» WHAT IS REQUIRED:
Print out the data below. Do not alter a single line.

Source data:
= = =

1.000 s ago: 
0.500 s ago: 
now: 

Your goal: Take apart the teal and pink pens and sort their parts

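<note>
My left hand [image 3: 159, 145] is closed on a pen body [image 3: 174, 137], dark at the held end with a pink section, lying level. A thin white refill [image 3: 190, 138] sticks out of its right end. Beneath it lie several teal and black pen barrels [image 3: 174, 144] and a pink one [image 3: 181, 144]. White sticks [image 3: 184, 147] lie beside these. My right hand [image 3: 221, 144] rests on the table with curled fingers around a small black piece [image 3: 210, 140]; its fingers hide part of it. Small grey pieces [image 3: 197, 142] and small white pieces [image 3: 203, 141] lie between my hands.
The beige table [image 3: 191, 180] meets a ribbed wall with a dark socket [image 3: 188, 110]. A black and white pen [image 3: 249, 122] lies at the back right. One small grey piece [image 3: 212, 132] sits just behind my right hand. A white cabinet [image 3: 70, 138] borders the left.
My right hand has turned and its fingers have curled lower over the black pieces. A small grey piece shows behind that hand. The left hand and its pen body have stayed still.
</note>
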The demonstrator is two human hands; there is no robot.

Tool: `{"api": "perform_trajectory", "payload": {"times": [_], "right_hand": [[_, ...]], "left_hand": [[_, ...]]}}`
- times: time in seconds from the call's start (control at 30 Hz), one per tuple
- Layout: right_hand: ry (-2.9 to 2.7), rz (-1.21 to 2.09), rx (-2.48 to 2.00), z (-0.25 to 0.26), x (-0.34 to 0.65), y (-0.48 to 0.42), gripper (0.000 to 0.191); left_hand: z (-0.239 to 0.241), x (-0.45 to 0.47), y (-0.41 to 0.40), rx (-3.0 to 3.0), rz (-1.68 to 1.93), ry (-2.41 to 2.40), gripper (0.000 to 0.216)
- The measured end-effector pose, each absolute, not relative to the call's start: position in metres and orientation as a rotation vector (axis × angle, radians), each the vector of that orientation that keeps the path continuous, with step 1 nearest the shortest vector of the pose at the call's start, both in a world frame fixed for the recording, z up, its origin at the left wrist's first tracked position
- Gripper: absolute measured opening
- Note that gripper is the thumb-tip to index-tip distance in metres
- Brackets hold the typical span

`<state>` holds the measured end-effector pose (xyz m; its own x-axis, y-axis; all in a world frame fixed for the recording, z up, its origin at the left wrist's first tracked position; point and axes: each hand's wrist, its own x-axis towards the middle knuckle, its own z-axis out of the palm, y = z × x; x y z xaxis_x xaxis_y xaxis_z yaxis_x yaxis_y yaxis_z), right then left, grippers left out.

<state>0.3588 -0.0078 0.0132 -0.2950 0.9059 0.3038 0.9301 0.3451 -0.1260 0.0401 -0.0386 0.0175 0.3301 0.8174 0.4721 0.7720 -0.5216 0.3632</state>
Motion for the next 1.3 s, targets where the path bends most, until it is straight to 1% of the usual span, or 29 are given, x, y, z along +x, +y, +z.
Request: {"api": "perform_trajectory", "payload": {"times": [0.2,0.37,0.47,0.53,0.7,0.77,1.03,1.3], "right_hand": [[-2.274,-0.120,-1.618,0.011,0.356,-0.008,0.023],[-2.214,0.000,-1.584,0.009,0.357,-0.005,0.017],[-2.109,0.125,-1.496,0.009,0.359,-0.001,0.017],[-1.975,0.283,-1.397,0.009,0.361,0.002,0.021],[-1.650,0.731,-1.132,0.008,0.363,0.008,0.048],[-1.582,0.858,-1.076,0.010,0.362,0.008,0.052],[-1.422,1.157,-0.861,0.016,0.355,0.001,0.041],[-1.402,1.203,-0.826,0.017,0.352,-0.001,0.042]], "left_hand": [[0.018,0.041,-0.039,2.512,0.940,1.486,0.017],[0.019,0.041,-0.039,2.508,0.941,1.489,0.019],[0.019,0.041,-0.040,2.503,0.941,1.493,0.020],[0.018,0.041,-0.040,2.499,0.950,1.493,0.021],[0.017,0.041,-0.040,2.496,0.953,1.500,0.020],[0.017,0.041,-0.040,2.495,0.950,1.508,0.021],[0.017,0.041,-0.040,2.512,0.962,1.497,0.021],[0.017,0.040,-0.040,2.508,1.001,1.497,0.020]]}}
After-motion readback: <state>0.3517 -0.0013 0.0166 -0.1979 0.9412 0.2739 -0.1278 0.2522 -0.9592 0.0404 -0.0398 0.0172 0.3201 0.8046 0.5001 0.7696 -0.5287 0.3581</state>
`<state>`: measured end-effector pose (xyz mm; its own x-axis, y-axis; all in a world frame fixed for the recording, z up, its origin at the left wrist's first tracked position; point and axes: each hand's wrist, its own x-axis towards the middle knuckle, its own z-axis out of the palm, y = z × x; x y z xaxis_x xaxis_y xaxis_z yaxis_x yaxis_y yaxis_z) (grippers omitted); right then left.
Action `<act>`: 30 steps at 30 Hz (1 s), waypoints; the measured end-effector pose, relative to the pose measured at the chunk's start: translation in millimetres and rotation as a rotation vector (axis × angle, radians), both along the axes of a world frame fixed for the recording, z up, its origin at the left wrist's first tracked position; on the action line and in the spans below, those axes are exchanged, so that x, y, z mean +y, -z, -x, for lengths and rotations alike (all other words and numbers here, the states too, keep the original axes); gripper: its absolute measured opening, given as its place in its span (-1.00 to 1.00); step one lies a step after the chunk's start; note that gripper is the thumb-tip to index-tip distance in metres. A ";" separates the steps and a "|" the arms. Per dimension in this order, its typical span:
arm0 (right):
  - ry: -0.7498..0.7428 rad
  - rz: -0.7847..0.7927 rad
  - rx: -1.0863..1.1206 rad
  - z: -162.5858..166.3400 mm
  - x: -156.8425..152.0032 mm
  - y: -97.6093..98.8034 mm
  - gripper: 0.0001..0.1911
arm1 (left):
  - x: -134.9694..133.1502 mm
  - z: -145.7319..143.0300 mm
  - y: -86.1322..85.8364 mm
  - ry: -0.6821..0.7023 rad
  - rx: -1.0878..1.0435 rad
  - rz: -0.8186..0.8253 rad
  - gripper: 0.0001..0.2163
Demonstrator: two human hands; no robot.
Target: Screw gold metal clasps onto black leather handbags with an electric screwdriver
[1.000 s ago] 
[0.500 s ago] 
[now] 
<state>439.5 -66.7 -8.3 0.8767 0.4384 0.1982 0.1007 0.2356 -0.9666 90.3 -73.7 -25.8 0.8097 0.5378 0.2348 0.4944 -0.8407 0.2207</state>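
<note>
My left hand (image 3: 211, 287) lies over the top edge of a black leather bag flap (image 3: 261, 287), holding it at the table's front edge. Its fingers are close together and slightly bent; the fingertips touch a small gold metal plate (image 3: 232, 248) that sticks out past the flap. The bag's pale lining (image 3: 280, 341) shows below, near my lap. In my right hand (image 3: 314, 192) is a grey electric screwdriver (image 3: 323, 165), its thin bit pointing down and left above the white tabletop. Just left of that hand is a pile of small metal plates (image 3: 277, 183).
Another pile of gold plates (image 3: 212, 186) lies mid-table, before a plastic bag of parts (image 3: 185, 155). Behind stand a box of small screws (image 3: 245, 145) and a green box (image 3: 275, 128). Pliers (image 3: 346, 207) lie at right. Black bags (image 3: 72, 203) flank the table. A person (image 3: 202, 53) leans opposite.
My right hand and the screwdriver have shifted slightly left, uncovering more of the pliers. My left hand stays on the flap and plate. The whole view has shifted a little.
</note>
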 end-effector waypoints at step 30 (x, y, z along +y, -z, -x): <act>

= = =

» EXERCISE RESULT:
1.000 s ago: 
0.500 s ago: 
now: 

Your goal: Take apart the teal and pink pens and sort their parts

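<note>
My left hand [image 3: 159, 145] is closed on a pen body [image 3: 174, 137], dark at the held end with a pink section, lying level. A thin white refill [image 3: 190, 138] sticks out of its right end. Beneath it lie several teal and black pen barrels [image 3: 174, 144] and a pink one [image 3: 181, 144]. White sticks [image 3: 184, 147] lie beside these. My right hand [image 3: 221, 144] rests on the table with curled fingers around a small black piece [image 3: 210, 140]; its fingers hide part of it. Small grey pieces [image 3: 197, 142] and small white pieces [image 3: 203, 141] lie between my hands.
The beige table [image 3: 191, 180] meets a ribbed wall with a dark socket [image 3: 188, 110]. A black and white pen [image 3: 249, 122] lies at the back right. One small grey piece [image 3: 212, 132] sits just behind my right hand. A white cabinet [image 3: 70, 138] borders the left.
My right hand has turned and its fingers have curled lower over the black pieces. A small grey piece shows behind that hand. The left hand and its pen body have stayed still.
</note>
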The demonstrator is two human hands; there is no robot.

Tool: `{"api": "perform_trajectory", "payload": {"times": [_], "right_hand": [[_, ...]], "left_hand": [[_, ...]]}}`
- times: time in seconds from the call's start (control at 30 Hz), one per tuple
- Layout: right_hand: ry (-2.9 to 2.7), rz (-1.21 to 2.09), rx (-2.48 to 2.00), z (-0.25 to 0.26), x (-0.34 to 0.65), y (-0.48 to 0.42), gripper (0.000 to 0.191); left_hand: z (-0.239 to 0.241), x (-0.45 to 0.47), y (-0.41 to 0.40), rx (-3.0 to 3.0), rz (-1.68 to 1.93), ry (-2.41 to 2.40), gripper (0.000 to 0.216)
- The measured end-effector pose, each absolute, not relative to the call's start: position in metres and orientation as a rotation vector (axis × angle, radians), each the vector of that orientation that keeps the path continuous, with step 1 nearest the shortest vector of the pose at the call's start, both in a world frame fixed for the recording, z up, its origin at the left wrist's first tracked position
- Gripper: absolute measured opening
- Note that gripper is the thumb-tip to index-tip distance in metres
- Brackets hold the typical span

`<state>` holds the measured end-effector pose (xyz m; its own x-axis, y-axis; all in a world frame fixed for the recording, z up, its origin at the left wrist's first tracked position; point and axes: each hand's wrist, its own x-axis towards the middle knuckle, its own z-axis out of the palm, y = z × x; x y z xaxis_x xaxis_y xaxis_z yaxis_x yaxis_y yaxis_z), right then left, grippers left out.

<state>0.3588 -0.0078 0.0132 -0.2950 0.9059 0.3038 0.9301 0.3451 -0.1260 0.0401 -0.0386 0.0175 0.3301 0.8174 0.4721 0.7720 -0.5216 0.3632</state>
Motion for the next 1.3 s, targets where the path bends most, until it is straight to 1% of the usual span, or 29 are given, x, y, z along +x, +y, +z.
Request: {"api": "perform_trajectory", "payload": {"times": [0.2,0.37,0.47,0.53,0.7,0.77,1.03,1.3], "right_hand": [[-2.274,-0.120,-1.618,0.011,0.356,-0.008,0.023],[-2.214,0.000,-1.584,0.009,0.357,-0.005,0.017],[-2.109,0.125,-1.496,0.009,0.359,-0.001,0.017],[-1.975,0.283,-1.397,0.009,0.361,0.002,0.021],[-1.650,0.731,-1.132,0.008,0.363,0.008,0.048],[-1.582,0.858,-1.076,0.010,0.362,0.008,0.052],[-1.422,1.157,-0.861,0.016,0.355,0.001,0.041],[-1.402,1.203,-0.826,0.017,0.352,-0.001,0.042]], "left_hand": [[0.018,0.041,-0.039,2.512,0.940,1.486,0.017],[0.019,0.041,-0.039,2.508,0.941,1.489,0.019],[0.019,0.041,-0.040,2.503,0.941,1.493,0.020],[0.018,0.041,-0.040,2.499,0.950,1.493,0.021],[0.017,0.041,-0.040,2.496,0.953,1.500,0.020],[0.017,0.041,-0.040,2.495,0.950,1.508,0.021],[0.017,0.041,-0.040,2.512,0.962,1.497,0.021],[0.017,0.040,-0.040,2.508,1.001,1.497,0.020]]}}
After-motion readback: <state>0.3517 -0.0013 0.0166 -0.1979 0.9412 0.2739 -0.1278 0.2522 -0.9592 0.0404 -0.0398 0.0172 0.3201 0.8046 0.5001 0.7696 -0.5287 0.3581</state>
`<state>`: measured end-effector pose (xyz mm; its own x-axis, y-axis; all in a world frame fixed for the recording, z up, its origin at the left wrist's first tracked position; point and axes: each hand's wrist, its own x-axis towards the middle knuckle, its own z-axis out of the palm, y = z × x; x y z xaxis_x xaxis_y xaxis_z yaxis_x yaxis_y yaxis_z) (grippers omitted); right then left.
Action `<act>`: 30 steps at 30 Hz (1 s), waypoints; the measured end-effector pose, relative to the pose measured at the chunk's start: translation in millimetres and rotation as a rotation vector (axis × angle, radians), both along the axes of a world frame fixed for the recording, z up, its origin at the left wrist's first tracked position; on the action line and in the spans below, those axes are exchanged, so that x, y, z mean +y, -z, -x, for lengths and rotations alike (all other words and numbers here, the states too, keep the original axes); gripper: its absolute measured opening, given as its place in its span (-1.00 to 1.00); step one lies a step after the chunk's start; note that gripper is the thumb-tip to index-tip distance in metres. A ";" separates the steps and a "|" the arms. Per dimension in this order, its typical span:
arm0 (right):
  - ry: -0.7498..0.7428 rad
  - rz: -0.7847..0.7927 rad
  - rx: -1.0863..1.1206 rad
  - z: -162.5858..166.3400 mm
  - x: -156.8425..152.0032 mm
  - y: -97.6093..98.8034 mm
  - gripper: 0.0001..0.1911
arm1 (left):
  - x: -134.9694..133.1502 mm
  - z: -145.7319..143.0300 mm
  - y: -86.1322..85.8364 mm
  - ry: -0.6821..0.7023 rad
  - rx: -1.0878..1.0435 rad
  - rz: -0.8186..0.8253 rad
  - gripper: 0.0001..0.2163
Demonstrator: two human hands; no robot.
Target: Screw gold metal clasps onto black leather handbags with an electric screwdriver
[1.000 s ago] 
[0.500 s ago] 
[now] 
<state>439.5 -66.7 -8.3 0.8767 0.4384 0.1982 0.1007 0.2356 -0.9666 90.3 -73.7 -25.8 0.8097 0.5378 0.2348 0.4944 -0.8407 0.2207</state>
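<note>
My left hand (image 3: 211, 287) lies over the top edge of a black leather bag flap (image 3: 261, 287), holding it at the table's front edge. Its fingers are close together and slightly bent; the fingertips touch a small gold metal plate (image 3: 232, 248) that sticks out past the flap. The bag's pale lining (image 3: 280, 341) shows below, near my lap. In my right hand (image 3: 314, 192) is a grey electric screwdriver (image 3: 323, 165), its thin bit pointing down and left above the white tabletop. Just left of that hand is a pile of small metal plates (image 3: 277, 183).
Another pile of gold plates (image 3: 212, 186) lies mid-table, before a plastic bag of parts (image 3: 185, 155). Behind stand a box of small screws (image 3: 245, 145) and a green box (image 3: 275, 128). Pliers (image 3: 346, 207) lie at right. Black bags (image 3: 72, 203) flank the table. A person (image 3: 202, 53) leans opposite.
My right hand and the screwdriver have shifted slightly left, uncovering more of the pliers. My left hand stays on the flap and plate. The whole view has shifted a little.
</note>
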 end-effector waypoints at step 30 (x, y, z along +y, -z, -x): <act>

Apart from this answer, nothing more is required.